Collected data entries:

====================

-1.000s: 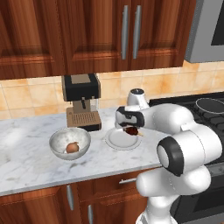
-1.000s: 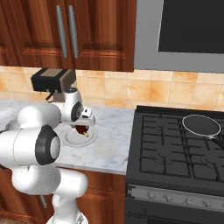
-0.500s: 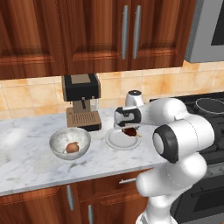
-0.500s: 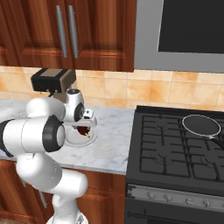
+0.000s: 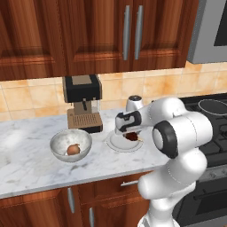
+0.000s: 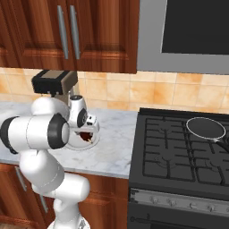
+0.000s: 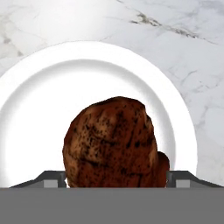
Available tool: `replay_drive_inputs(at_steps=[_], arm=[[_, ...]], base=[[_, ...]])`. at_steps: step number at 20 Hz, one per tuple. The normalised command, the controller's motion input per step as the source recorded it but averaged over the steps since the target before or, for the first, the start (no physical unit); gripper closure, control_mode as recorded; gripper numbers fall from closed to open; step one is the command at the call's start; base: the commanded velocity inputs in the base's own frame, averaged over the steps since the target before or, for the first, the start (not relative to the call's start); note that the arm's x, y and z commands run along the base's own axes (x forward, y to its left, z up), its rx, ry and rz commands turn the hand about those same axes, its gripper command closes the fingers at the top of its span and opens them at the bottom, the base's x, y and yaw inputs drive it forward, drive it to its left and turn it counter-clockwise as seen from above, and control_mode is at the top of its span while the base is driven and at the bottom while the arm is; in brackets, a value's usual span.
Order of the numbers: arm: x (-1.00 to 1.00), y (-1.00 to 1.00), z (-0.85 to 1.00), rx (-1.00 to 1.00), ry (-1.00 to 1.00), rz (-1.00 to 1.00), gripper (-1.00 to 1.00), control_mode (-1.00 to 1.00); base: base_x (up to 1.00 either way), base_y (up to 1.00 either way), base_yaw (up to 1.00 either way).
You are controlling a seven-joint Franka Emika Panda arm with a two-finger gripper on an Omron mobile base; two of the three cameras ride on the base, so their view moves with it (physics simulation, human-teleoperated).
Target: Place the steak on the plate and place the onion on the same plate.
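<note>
The steak (image 7: 111, 142) is lying on the plate (image 7: 39, 100), sitting between the 2 fingers (image 7: 51, 178), which are standing wide apart. The onion (image 5: 73, 150) is resting in the bowl (image 5: 57, 142) on the table (image 5: 31, 164).

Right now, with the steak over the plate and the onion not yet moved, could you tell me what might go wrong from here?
The steak sits between the open jaws on the plate; pulling away carelessly could drag it toward the rim. The onion lies deep in the bowl, so the bowl wall may crowd the gripper on the grasp. The coffee machine stands close behind the bowl; a wide swing might clip it.
</note>
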Motion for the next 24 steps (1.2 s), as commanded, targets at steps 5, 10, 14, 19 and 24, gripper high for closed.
replay_drive_inputs(at_steps=[5,10,14,19,24], arm=[[0.04,0.00,-0.17,-0.03,0.00,0.00,1.00,-1.00],[0.05,0.00,-0.12,-0.02,0.00,0.00,1.00,-1.00],[0.07,0.00,-0.06,0.00,0.00,0.00,1.00,-1.00],[0.03,0.00,-0.05,0.00,0.00,0.00,-1.00,-1.00],[-0.04,0.00,0.05,-0.02,-0.04,0.00,-1.00,-1.00]], base=[[0.00,0.00,0.00],[0.00,0.00,0.00],[0.00,0.00,0.00],[0.00,0.00,0.00],[0.00,0.00,0.00]])
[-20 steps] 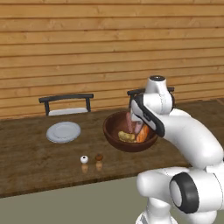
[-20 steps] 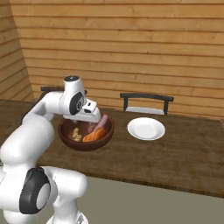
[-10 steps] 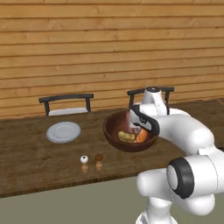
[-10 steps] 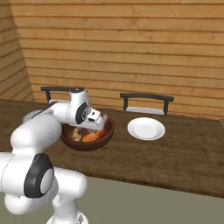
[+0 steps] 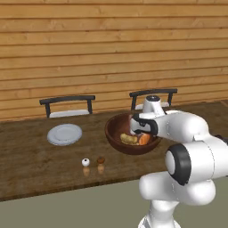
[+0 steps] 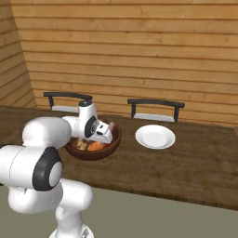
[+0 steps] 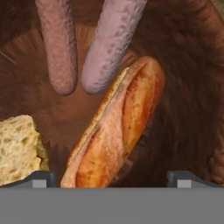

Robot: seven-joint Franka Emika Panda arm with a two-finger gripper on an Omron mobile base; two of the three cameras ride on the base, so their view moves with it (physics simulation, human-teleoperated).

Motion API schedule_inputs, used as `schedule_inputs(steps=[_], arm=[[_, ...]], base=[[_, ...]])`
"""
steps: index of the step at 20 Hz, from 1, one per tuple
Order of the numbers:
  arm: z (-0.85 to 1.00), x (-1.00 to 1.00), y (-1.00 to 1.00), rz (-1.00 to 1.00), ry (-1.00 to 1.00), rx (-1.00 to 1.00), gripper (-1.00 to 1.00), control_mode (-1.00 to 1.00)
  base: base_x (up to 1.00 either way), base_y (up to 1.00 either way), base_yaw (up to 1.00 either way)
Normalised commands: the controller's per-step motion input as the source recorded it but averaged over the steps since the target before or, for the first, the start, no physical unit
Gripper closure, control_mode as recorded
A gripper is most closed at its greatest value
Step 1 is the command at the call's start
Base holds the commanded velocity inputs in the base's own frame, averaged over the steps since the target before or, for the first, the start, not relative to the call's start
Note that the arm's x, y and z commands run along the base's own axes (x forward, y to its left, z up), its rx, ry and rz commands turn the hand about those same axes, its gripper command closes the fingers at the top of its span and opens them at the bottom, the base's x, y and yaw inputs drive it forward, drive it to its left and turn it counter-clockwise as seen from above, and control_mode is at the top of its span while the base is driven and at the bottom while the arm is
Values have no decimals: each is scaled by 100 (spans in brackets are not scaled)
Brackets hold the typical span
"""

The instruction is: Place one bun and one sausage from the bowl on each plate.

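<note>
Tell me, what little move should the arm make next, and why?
Probably ease straight down and close on the orange bun. The end effector is open inside the bowl, its fingertips either side of the bun's near end, with nothing held. Both plates look bare, so nothing has been served yet.

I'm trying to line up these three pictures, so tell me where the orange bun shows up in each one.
Left base view: orange bun at the right inside the bowl, just under the robot's hand.
Right base view: orange bun at the bowl's near side, below the hand.
Hand view: orange bun runs diagonally through the centre.
Shared landmark: the yellowish bun beside it.
</note>
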Motion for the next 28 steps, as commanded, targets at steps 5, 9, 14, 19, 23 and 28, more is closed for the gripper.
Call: schedule_inputs(steps=[5,9,14,19,23,28], arm=[[-10,30,-12,-2,0,0,-100,-100],[-25,6,-9,-1,0,0,-100,-100],[-27,0,0,0,0,0,-100,-100],[-22,0,0,0,0,0,-100,-100],[0,0,0,0,0,0,-100,-100],[0,0,0,0,0,0,100,-100]], base=[[0,0,0],[0,0,0],[0,0,0],[0,0,0],[0,0,0],[0,0,0]])
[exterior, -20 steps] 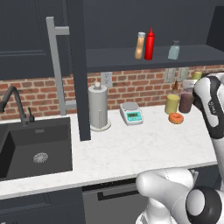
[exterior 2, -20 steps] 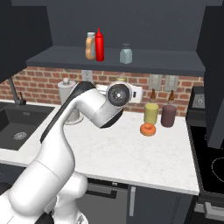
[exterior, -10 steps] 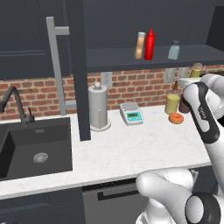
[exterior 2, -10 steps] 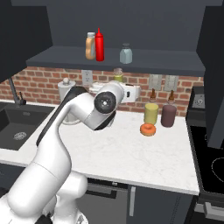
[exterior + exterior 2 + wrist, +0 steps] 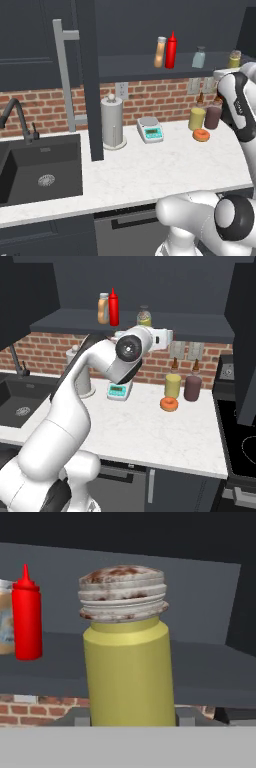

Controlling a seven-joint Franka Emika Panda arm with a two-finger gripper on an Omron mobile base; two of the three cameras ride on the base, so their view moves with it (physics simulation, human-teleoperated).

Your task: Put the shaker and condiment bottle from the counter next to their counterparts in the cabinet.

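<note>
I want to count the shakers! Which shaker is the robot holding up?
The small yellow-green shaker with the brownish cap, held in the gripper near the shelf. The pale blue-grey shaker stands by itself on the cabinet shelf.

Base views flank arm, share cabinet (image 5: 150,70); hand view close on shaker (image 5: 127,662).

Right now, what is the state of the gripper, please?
Gripper: closed on the shaker, held upright in front of the cabinet shelf.
</note>
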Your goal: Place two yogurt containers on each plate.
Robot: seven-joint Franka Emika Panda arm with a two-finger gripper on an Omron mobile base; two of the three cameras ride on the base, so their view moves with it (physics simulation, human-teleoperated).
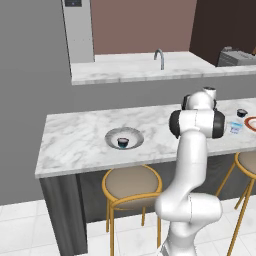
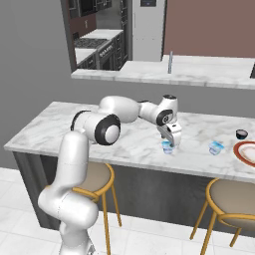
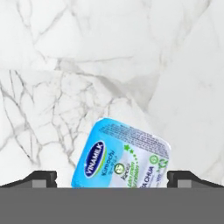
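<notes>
My gripper (image 2: 170, 143) hangs open over the marble counter (image 2: 129, 139), fingers straddling a pale blue-and-white yogurt container (image 2: 167, 149). The hand view shows that container (image 3: 122, 159) lying tilted between the two dark fingertips (image 3: 46, 177), touched by neither. A second pale container (image 2: 215, 147) stands further right, beside the red-rimmed plate (image 2: 245, 152). Behind that plate stands a dark container (image 2: 242, 134). On the left sits the grey-white plate (image 1: 112, 135) with another dark container (image 1: 123, 142) in it.
Gold-legged stools (image 1: 131, 184) stand under the counter's front edge. A back counter with a faucet (image 1: 160, 59) lies beyond a gap. Bare marble stretches between the two plates.
</notes>
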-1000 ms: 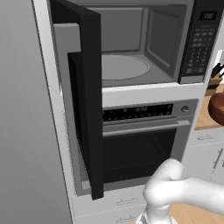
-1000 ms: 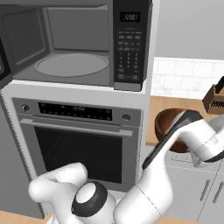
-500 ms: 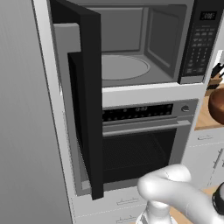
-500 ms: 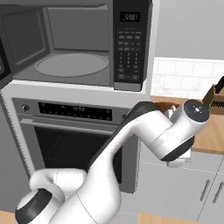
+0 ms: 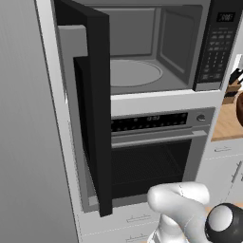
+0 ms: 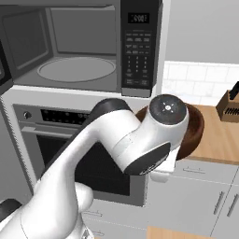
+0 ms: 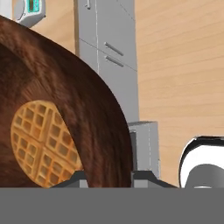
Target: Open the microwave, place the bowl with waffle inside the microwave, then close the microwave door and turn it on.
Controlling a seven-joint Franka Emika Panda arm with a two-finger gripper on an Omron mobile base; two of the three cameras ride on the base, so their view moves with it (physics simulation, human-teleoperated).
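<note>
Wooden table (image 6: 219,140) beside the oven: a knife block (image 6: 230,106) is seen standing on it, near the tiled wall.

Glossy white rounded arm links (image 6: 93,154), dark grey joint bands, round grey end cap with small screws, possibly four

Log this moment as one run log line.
door: open | cavity: empty | gripper: shut on bowl rim | waffle: in bowl

No legible text, not even on the microwave (image 6: 84,46) keypad or display.
</note>
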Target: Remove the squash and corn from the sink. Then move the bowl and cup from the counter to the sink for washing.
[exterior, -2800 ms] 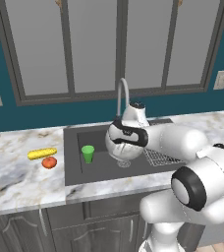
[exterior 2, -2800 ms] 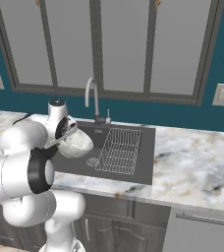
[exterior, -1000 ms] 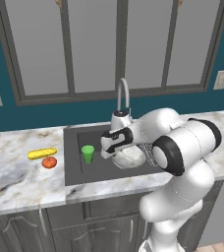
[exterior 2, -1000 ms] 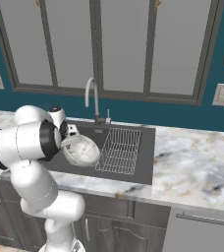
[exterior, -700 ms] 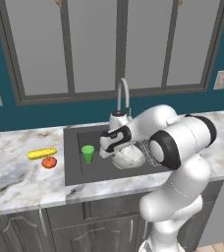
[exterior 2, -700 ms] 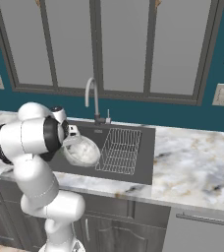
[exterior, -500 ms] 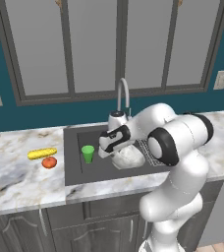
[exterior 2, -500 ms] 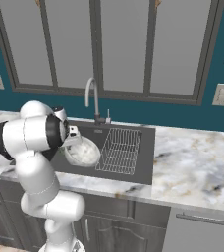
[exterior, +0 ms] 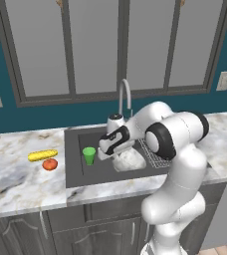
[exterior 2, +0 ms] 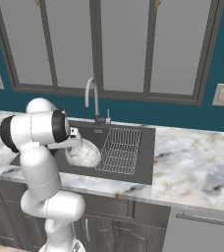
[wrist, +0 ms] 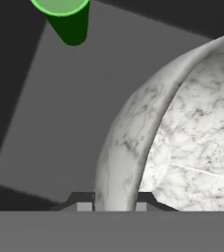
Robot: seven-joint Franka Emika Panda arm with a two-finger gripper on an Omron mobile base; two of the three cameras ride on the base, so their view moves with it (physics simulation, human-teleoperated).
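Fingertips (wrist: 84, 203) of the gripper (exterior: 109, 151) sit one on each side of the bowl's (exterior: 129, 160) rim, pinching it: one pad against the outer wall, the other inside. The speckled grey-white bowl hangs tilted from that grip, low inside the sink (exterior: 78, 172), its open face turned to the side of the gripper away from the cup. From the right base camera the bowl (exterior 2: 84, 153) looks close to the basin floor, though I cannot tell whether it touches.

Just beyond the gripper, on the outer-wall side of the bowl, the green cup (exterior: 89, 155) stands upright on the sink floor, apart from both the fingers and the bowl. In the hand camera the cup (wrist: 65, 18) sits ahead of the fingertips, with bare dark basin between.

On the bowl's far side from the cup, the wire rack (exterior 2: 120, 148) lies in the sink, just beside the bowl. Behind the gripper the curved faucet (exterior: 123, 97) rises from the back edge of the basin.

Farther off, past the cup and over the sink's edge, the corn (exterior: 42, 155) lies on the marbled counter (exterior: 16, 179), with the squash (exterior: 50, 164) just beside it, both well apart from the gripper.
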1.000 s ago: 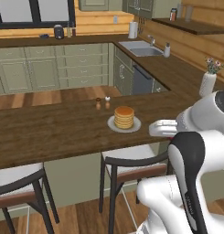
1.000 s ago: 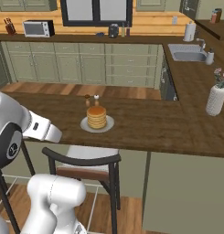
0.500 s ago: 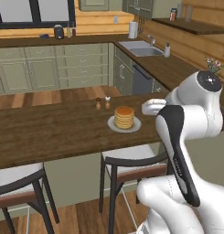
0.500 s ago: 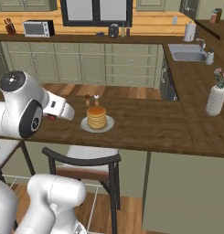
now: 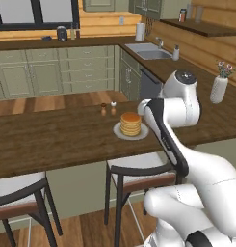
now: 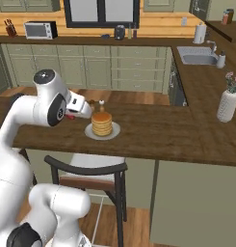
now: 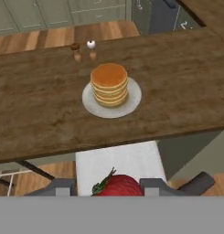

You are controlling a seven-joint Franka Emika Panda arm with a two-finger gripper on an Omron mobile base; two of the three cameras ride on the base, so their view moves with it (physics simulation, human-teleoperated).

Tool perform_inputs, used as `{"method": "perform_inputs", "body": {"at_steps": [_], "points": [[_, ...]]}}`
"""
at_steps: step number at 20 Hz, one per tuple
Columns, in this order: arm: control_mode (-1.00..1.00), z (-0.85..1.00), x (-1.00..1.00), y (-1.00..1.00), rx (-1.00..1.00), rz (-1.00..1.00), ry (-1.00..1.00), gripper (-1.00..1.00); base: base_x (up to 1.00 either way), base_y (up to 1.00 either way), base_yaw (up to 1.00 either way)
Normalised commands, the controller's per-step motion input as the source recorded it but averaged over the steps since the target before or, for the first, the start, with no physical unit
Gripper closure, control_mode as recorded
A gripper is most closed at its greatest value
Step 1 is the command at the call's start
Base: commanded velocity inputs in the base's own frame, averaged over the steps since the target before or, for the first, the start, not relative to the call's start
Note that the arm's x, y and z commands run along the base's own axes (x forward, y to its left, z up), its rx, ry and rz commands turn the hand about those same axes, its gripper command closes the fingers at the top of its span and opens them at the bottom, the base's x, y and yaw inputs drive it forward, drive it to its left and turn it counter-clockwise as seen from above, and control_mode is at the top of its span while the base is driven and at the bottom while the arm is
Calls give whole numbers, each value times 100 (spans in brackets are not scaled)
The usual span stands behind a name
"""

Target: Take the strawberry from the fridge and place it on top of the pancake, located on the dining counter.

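Hand view: strawberry (image 7: 117,186) betw jaws; pancake (image 7: 109,84) on plate (image 7: 133,99).

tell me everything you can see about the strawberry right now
The strawberry is small, red and glossy, with a green leafy cap at its upper left in the hand view. It sits clamped between the two grey fingers of the pincer, off the counter. It hangs short of the near edge of the dining counter, over a white stool seat. The pancake lies ahead on its pale plate, not yet reached.
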Motion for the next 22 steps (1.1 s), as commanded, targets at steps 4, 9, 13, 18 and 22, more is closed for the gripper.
{"method": "perform_inputs", "body": {"at_steps": [4,9,13,18,22], "points": [[-100,-48,100,0,-3,0,-10,100,0,0,0],[-100,-20,99,0,-3,1,-9,100,0,0,0],[-100,-18,71,-11,0,1,6,100,0,0,0],[-100,-8,51,-20,1,0,23,100,0,0,0],[-100,-17,99,1,0,0,12,100,0,0,0]]}}
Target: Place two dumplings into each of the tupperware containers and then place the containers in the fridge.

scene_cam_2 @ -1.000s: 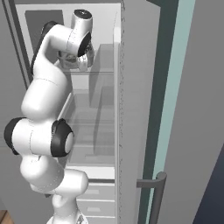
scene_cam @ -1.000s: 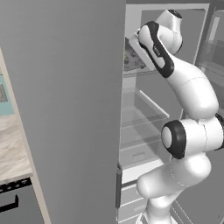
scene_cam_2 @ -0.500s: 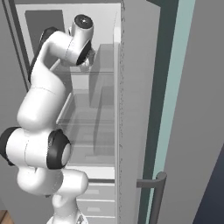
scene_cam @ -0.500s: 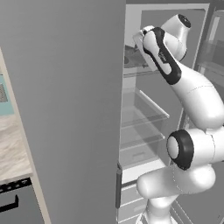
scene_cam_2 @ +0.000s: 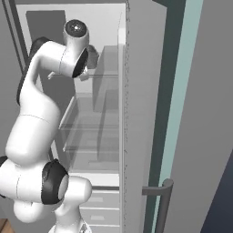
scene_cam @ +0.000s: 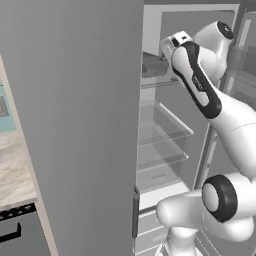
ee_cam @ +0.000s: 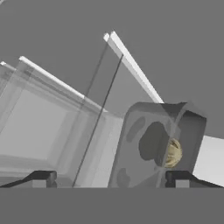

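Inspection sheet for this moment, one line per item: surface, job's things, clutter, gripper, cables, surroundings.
Surface: glass fridge shelves, lower ones bare.
Job's things: one container on the upper shelf, a dumpling visible through its wall; fridge door open.
Clutter: nothing seen.
Gripper: gripper open, fingers spread, just in front of the container, holding nothing.
Cables: nothing seen.
Surroundings: counter left of the fridge.
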Robot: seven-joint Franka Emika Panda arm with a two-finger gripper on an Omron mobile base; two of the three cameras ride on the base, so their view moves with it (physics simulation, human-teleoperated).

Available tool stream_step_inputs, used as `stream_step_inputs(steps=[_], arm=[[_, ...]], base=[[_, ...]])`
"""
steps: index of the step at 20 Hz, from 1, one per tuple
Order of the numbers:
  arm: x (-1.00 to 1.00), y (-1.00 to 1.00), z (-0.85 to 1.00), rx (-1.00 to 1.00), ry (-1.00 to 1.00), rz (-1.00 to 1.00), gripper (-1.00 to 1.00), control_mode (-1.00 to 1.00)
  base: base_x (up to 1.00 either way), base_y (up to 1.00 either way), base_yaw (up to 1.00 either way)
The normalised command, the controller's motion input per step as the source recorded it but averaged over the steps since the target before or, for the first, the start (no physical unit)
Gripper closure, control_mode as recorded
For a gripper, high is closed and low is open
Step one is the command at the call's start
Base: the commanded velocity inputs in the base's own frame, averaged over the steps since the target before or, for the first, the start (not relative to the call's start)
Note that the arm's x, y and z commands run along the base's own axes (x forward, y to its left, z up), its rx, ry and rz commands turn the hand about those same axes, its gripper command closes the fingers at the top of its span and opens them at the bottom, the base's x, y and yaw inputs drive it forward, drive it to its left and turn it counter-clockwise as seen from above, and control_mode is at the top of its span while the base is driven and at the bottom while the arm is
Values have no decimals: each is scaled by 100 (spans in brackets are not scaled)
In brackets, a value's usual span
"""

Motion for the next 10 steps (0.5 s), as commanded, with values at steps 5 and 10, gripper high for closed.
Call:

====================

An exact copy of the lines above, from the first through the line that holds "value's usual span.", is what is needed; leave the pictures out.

-- WORKED SOLUTION --
-1.000s: 
-1.000s: 
-0.500s: 
-0.500s: 
+0.000s: 
+0.000s: 
+0.000s: 
Available tool: `replay_drive_inputs(at_steps=[_], arm=[[_, ...]], base=[[_, ...]])`. at_steps: step number at 20 Hz, one per tuple. The normalised command, the controller's motion input per step as the source recorded it but averaged over the steps since the target before or, for the first, the start (no physical unit); gripper closure, control_mode as recorded; gripper numbers fall from closed to open; step one is the command at the call's start; base: the commanded velocity inputs in the base's own frame, averaged over the steps since the target before or, for the first, the start (not relative to the call's start); note that the arm's x, y and z commands run along the base's own axes (x forward, y to its left, z up), its rx, ry and rz commands turn the hand about those same axes, its gripper command closes the fingers at the top of its span and opens them at the bottom, the base's x, y and yaw inputs drive it forward, drive it to its left and turn it counter-clockwise as seen from above, and control_mode is at the top of its span while the base is driven and at the bottom while the arm is; in brackets, a value's usual span.

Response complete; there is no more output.